From the line with "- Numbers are" through the line with "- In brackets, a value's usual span", repeat the entries verbatim, both end lines included, and add nothing.

----

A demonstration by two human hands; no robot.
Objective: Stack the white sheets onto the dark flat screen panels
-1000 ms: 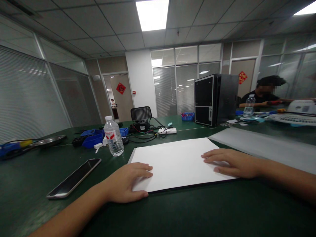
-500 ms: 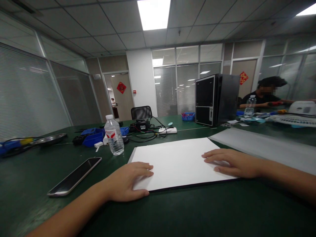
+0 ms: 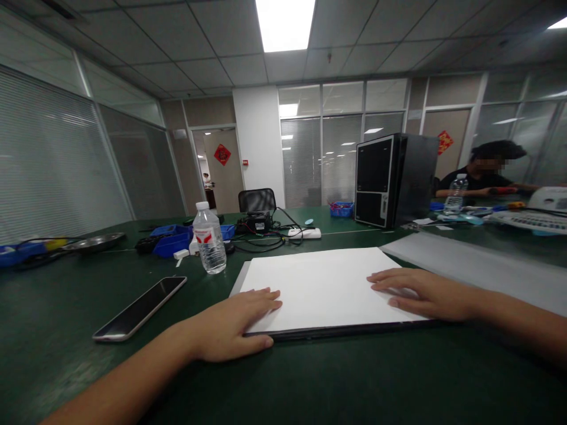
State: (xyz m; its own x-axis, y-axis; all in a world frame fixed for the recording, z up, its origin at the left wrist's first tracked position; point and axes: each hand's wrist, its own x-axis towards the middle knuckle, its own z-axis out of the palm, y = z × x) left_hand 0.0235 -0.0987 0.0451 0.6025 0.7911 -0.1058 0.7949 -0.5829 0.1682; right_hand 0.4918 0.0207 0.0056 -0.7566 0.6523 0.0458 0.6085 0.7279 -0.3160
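Note:
A white sheet (image 3: 323, 289) lies on a flat dark board or case (image 3: 319, 333), whose front edge and grey left margin (image 3: 240, 278) show past it. My left hand (image 3: 233, 324) rests at the sheet's near left corner, fingers stretched on the paper and the thumb along the dark front edge. On the right side of the sheet, my right hand (image 3: 425, 293) lies flat with its fingers spread. Neither hand grips anything. What the dark thing under the paper is, I cannot tell.
Left of the sheet are a phone (image 3: 140, 308) and a water bottle (image 3: 209, 239). Behind stand blue bins (image 3: 170, 245), a power strip (image 3: 304, 234) and a computer tower (image 3: 394, 180). A translucent sheet (image 3: 478, 265) lies at right; a person (image 3: 481, 171) sits beyond.
The white sheet has shifted slightly away from me and to the right over the dark thing, baring more of its front edge and left margin. Both hands stay flat; the view turned slightly left.

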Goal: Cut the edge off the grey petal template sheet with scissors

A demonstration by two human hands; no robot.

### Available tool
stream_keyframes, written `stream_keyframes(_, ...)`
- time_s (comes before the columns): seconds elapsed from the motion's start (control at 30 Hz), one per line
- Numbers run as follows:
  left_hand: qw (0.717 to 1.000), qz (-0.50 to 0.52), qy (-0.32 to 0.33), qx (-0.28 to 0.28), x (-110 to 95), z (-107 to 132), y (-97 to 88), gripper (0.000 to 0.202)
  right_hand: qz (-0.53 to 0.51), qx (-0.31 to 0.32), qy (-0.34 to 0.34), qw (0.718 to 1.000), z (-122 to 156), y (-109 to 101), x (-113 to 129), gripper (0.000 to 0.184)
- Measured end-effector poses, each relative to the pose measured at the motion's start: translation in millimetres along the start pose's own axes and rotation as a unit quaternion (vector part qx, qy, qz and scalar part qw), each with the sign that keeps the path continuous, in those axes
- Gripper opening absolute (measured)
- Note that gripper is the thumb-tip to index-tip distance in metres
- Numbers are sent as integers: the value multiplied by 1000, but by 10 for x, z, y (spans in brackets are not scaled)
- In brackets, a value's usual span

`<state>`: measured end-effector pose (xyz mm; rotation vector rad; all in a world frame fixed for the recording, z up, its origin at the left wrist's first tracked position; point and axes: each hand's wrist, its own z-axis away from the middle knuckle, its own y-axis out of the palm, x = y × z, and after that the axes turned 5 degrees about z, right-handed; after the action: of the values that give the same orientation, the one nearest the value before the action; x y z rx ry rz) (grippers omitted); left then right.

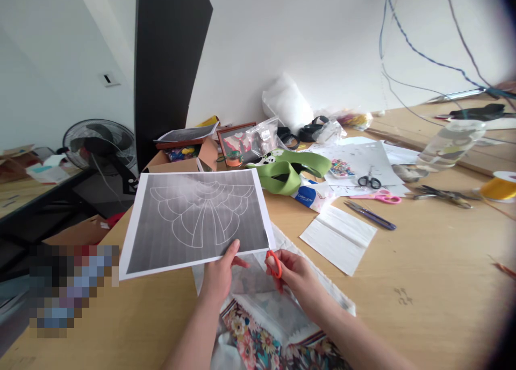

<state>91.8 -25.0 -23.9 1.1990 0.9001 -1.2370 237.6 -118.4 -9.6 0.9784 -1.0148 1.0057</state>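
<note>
A printed sheet of paper (161,230), dark grey with a white border and white scalloped outlines, is held up over the table. My left hand (223,268) grips its lower edge, thumb on top. Fingers of my right hand (292,270) are closed around the orange handles of scissors (274,263), right at the sheet's lower right corner. The scissor blades are hidden, so I cannot tell how far they are into the paper. Below both hands lie a floral fabric piece (252,332) and pale sheer cloth (274,300).
Right of the sheet lie a folded white tissue (338,238), thread snips (371,215), pink scissors (379,196), black scissors (370,182) and pliers (443,195). Behind are green fabric (286,174), a cardboard box (177,158) and a water bottle (451,144). A yellow ribbon spool (500,187) stands far right.
</note>
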Motion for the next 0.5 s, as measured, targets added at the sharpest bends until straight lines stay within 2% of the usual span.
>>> stream_keyframes(0.5, 1000, -8, 1, 0, 25, -16, -11, 38, 8, -9, -5, 1000, -10, 2, -5, 50)
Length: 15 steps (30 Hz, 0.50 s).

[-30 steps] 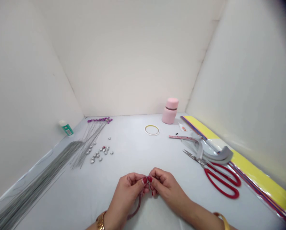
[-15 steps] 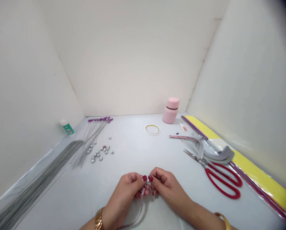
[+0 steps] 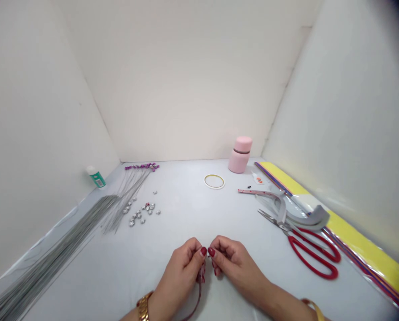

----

_Written response_:
- Numbers are sent as integers: the value multiplied by 1000, but by 10 for x, z, y (spans in brackets are not scaled)
- In brackets, a value's usual span

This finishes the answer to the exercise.